YOUR INSTRUCTIONS ▸
For the listing below, print exactly the lines from the line with "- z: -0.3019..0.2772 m" to the line with "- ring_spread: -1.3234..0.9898", both included, and nothing beyond them.

GIVEN ENTRIES ▸

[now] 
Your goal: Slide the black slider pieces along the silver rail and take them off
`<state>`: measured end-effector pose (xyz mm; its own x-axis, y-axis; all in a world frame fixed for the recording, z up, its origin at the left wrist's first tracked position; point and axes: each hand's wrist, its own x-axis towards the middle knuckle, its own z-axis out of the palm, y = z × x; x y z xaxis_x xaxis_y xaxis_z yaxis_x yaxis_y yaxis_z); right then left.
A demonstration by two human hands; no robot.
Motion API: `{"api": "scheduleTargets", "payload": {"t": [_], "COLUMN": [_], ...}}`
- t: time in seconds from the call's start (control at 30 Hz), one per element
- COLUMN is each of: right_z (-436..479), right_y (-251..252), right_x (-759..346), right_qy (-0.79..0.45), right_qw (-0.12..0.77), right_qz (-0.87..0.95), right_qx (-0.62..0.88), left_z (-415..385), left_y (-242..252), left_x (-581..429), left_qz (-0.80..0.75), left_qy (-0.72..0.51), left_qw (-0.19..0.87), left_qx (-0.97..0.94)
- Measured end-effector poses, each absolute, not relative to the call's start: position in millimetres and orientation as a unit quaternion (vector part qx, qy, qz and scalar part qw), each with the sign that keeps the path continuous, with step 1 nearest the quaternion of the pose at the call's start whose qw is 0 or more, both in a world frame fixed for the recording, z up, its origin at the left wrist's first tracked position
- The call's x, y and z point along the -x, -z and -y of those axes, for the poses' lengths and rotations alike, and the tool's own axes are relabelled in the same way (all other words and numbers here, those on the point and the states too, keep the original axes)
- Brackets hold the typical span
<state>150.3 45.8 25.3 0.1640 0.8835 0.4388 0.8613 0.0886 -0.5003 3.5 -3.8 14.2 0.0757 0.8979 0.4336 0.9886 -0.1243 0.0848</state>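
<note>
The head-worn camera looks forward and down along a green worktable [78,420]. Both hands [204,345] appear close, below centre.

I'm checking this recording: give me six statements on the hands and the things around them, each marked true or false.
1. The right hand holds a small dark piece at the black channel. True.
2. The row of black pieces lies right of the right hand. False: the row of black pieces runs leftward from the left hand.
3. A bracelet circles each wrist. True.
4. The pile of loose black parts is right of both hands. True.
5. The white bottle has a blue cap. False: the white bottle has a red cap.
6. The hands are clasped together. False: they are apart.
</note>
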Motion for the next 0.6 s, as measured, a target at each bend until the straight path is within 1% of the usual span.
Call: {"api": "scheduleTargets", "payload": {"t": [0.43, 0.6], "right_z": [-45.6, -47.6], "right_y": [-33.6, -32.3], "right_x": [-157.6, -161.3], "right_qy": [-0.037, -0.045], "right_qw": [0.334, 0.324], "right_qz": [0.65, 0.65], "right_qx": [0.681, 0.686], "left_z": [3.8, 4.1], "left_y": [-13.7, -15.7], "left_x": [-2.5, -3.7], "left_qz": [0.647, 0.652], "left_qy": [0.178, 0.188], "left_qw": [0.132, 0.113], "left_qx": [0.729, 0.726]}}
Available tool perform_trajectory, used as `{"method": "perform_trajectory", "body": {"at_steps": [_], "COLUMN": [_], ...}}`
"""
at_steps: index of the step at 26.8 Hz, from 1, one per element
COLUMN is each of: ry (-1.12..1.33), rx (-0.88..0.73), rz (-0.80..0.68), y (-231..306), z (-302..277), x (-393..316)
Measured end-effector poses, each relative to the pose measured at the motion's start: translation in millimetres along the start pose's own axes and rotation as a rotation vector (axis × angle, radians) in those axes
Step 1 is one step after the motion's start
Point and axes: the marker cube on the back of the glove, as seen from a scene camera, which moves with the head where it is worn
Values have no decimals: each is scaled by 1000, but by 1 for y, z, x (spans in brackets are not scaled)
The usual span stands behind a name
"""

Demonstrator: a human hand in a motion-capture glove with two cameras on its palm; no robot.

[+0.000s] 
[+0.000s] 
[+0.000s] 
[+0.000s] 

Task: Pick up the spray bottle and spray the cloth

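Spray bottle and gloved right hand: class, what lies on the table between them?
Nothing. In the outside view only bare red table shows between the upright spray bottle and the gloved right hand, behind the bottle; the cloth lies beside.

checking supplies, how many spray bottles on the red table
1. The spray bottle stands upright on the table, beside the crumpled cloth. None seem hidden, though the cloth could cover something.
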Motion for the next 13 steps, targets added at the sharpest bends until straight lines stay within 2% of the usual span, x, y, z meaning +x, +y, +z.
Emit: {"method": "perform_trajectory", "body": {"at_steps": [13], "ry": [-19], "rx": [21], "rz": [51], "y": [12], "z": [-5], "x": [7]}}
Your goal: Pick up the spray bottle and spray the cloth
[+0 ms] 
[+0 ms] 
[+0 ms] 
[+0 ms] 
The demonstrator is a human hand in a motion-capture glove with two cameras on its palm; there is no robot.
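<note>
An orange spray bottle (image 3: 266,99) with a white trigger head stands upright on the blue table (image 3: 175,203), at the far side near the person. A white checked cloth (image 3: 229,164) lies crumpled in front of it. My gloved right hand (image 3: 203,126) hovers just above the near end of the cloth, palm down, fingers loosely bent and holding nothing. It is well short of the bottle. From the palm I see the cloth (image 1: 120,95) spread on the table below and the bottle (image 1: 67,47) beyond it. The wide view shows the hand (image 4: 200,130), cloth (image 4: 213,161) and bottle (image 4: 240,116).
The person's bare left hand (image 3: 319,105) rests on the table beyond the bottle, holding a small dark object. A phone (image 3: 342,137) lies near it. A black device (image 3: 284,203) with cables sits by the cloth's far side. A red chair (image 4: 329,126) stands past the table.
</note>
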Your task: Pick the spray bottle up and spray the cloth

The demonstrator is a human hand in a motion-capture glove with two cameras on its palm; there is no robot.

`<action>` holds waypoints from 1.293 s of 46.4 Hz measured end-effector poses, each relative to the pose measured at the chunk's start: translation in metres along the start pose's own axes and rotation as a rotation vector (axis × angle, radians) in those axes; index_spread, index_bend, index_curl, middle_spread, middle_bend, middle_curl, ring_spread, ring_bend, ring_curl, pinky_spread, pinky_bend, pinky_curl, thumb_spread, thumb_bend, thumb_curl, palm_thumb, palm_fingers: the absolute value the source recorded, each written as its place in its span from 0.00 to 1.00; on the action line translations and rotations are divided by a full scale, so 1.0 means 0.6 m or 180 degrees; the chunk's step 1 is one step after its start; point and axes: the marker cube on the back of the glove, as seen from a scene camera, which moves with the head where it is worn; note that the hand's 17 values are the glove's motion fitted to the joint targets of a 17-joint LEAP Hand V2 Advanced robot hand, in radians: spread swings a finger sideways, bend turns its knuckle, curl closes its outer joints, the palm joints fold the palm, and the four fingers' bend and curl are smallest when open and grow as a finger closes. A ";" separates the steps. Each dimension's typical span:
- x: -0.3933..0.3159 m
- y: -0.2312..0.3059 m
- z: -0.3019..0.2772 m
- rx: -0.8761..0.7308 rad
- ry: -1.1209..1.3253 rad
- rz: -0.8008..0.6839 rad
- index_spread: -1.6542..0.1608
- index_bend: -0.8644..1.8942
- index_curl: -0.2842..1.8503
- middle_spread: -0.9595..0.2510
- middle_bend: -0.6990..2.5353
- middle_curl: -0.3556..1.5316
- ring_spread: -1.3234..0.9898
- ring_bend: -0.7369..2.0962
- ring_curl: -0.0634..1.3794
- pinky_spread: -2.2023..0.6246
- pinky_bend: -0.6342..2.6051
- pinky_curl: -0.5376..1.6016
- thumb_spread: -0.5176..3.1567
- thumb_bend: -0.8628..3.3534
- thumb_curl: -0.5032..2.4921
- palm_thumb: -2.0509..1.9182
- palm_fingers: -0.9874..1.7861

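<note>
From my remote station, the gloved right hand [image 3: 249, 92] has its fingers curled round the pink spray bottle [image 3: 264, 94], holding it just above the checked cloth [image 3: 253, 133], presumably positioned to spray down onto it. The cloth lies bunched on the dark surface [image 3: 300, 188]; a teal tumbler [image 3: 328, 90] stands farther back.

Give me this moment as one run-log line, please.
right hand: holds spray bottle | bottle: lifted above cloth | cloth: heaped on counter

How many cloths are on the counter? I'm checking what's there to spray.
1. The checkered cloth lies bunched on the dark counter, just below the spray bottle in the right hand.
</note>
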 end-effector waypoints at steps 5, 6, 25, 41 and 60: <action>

RESPONSE AREA ▸
- z: -0.3019..0.2772 m
- rx: -0.8761..0.7308 rad
- ry: -1.1209..1.3253 rad
- rz: -0.8008..0.6839 rad
- index_spread: -1.6542..0.1608
- index_bend: -0.8644..1.8942
- index_curl: -0.2842..1.8503
- middle_spread: -0.9595..0.2510
- middle_bend: -0.6990..2.5353
- middle_curl: -0.3556..1.5316
- ring_spread: -1.3234..0.9898

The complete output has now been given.